Bug 77163

Summary: File cache gets corrupted, system randomly hangs, sometimes with disk corruption
Product: Base System Reporter: yuri
Component: kernAssignee: freebsd-bugs (Nobody) <bugs>
Status: Closed FIXED    
Severity: Affects Only Me    
Priority: Normal    
Version: 5.3-RELEASE   
Hardware: Any   
OS: Any   

Description yuri 2005-02-06 10:30:24 UTC
My system periodically hangs, sometimes there are disk corruption after reboot.

While running I was comparing number of identical files between harddrive and CD copies. Comparison fails randomly (~one out of 100 files of 560MB worth of files).
Once file gets in cache it always fails if repeatedly compared. When it gets out of cache -- some other will fail. Sometimes bad copy is in CD, sometimes in HD. Once it gets out of cache -- doesn't fail again, but some other one will.

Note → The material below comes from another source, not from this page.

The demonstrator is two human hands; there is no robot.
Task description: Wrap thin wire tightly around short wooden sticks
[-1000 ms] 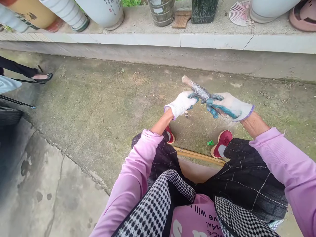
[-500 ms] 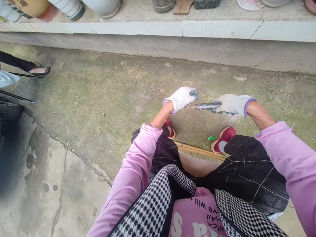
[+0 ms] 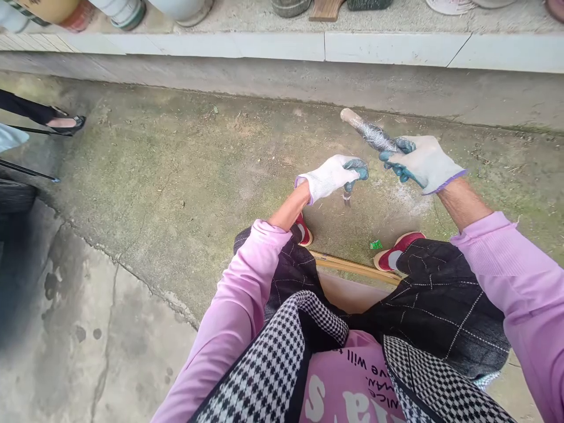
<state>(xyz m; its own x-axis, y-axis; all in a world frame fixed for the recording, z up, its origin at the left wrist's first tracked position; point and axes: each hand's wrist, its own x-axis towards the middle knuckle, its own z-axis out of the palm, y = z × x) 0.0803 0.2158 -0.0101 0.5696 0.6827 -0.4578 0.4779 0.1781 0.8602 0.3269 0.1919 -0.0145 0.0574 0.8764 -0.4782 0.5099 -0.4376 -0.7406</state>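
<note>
My right hand, in a white glove with blue-grey coated fingers, grips a stick-like rod. A rounded pale tip ends the rod, and its dark middle is covered with silvery streaks. It slants up and to the left, away from my body. To its left my left hand, gloved the same way, is closed on a thin dark piece with a pale band. That piece points down below the fingers; most of it is hidden. Both hands are over the ground, apart from each other.
Pale powder marks the concrete below my right hand. A green scrap lies near my red shoe. Pots and a wooden board stand on the ledge. Another person's foot is at the left.
My right hand has swung the rod up and away from my body, its pale tip now turned up-left. My left hand has shifted slightly right, and the thin dark piece shows below it.
</note>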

Differences in files that I've spotted: from 1 to ~32 bytes continuously.

What's unusual about my system:
* I have SATA RAID disk array (2 identical disks Maxtor 6Y120M0/YAR51HW0, mirrored) (became supported only in 5.3 ?)
* I run i386 on AMD64
* I have recent NVidia card, but problem happens even w/out drivers installed.

Difference in copy of file coming from CD to my mind is telling that it's not HD hardware.
And it's not memory: I've ran each of two 512MB memory cards separately -- happens on both of them.

Looks like someone in kernel does a bad write in the memory.

I know this is a tough one
but I am lost with this problem.

Fix: 

N/A
How-To-Repeat: N/A
Comment 1 Poul-Henning Kamp 2005-02-06 13:11:56 UTC
This sounds exactly like the stuff I fought for half a year.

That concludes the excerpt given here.